Where a picture appears, leave it out, and print the rest of the records as they are.

[[ Data for review open ]]

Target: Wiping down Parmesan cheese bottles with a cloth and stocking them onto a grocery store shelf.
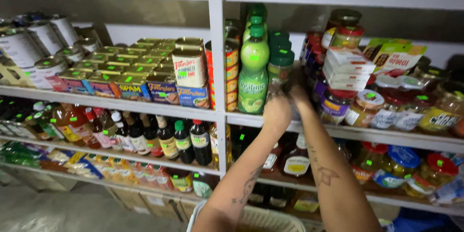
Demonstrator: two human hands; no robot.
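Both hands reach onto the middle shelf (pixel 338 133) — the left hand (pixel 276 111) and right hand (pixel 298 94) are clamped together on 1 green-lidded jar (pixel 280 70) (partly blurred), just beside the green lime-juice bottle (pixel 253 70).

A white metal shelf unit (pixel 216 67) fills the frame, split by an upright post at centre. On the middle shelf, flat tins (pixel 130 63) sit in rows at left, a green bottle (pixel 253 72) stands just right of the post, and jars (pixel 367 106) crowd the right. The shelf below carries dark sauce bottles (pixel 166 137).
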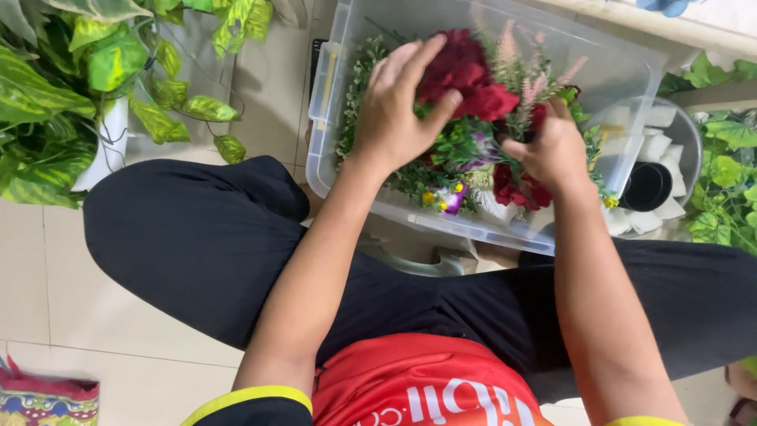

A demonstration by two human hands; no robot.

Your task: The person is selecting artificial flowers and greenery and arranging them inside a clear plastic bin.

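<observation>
We see our left hand (394, 110) spread over the bunch of flowers (481, 134) that fills the clear plastic bin (623, 79) on the tiled floor (47, 284) before our crossed legs. Its grip is wide, the fingers (418, 59) fanned across the dark red blooms (465, 75) and the thumb pressing into them, so the flowers lie directly beneath the palm and touch it. Our right hand (556, 150) sits lower on the right side of the bunch, its grip narrow and curled into the stems; we cannot tell exactly which stem it pinches. The flowers are a dense mix: deep red heads, pink feathery spikes (524, 79), green sprigs, and small purple and yellow blossoms (445, 197) near the front wall. Just beside the bin on the right stands a round container (690, 134) holding white blocks and a black cup (646, 185). A variegated leafy plant (71, 87) stands at the left.
</observation>
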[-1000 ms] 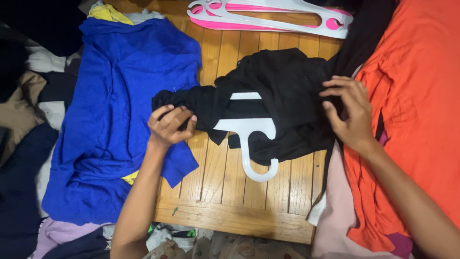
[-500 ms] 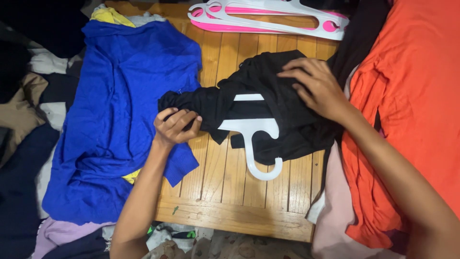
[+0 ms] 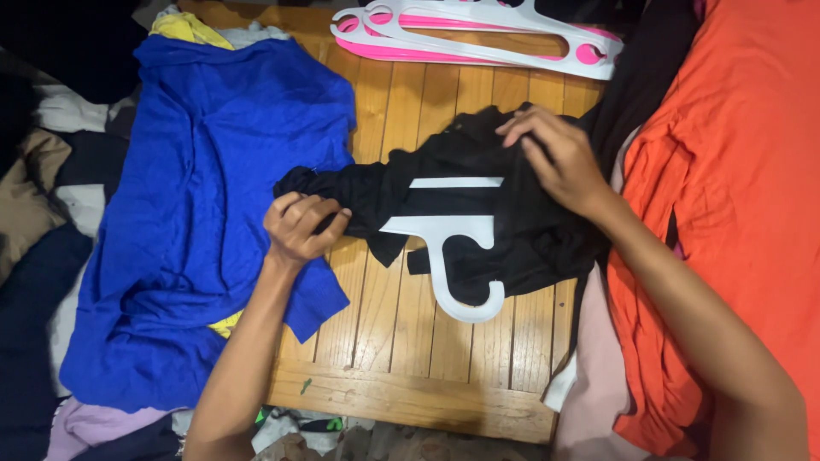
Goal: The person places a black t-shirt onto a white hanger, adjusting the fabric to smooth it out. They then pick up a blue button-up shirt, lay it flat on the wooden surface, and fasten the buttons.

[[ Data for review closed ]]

Solution to this exercise:
Target: Wiping down Parmesan cheese bottles with a cloth and stocking them onto a grocery store shelf.
Demonstrator: two human hands; no robot.
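Both hands reach onto the middle shelf (pixel 338 133) — the left hand (pixel 276 111) and right hand (pixel 298 94) are clamped together on 1 green-lidded jar (pixel 280 70) (partly blurred), just beside the green lime-juice bottle (pixel 253 70).

A white metal shelf unit (pixel 216 67) fills the frame, split by an upright post at centre. On the middle shelf, flat tins (pixel 130 63) sit in rows at left, a green bottle (pixel 253 72) stands just right of the post, and jars (pixel 367 106) crowd the right. The shelf below carries dark sauce bottles (pixel 166 137).
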
A demonstration by two human hands; no robot.

Your task: The person is selecting artificial flowers and greenery and arranging them inside a clear plastic bin.

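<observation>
We see our left hand (394, 110) spread over the bunch of flowers (481, 134) that fills the clear plastic bin (623, 79) on the tiled floor (47, 284) before our crossed legs. Its grip is wide, the fingers (418, 59) fanned across the dark red blooms (465, 75) and the thumb pressing into them, so the flowers lie directly beneath the palm and touch it. Our right hand (556, 150) sits lower on the right side of the bunch, its grip narrow and curled into the stems; we cannot tell exactly which stem it pinches. The flowers are a dense mix: deep red heads, pink feathery spikes (524, 79), green sprigs, and small purple and yellow blossoms (445, 197) near the front wall. Just beside the bin on the right stands a round container (690, 134) holding white blocks and a black cup (646, 185). A variegated leafy plant (71, 87) stands at the left.
</observation>
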[-1000 ms] 
[-500 ms] 
[+0 ms] 
Goal: The person places a black t-shirt onto a white hanger, adjusting the fabric to smooth it out. They then pick up a blue button-up shirt, lay it flat on the wooden surface, and fasten the buttons.

The exercise requires nothing more than what has been given.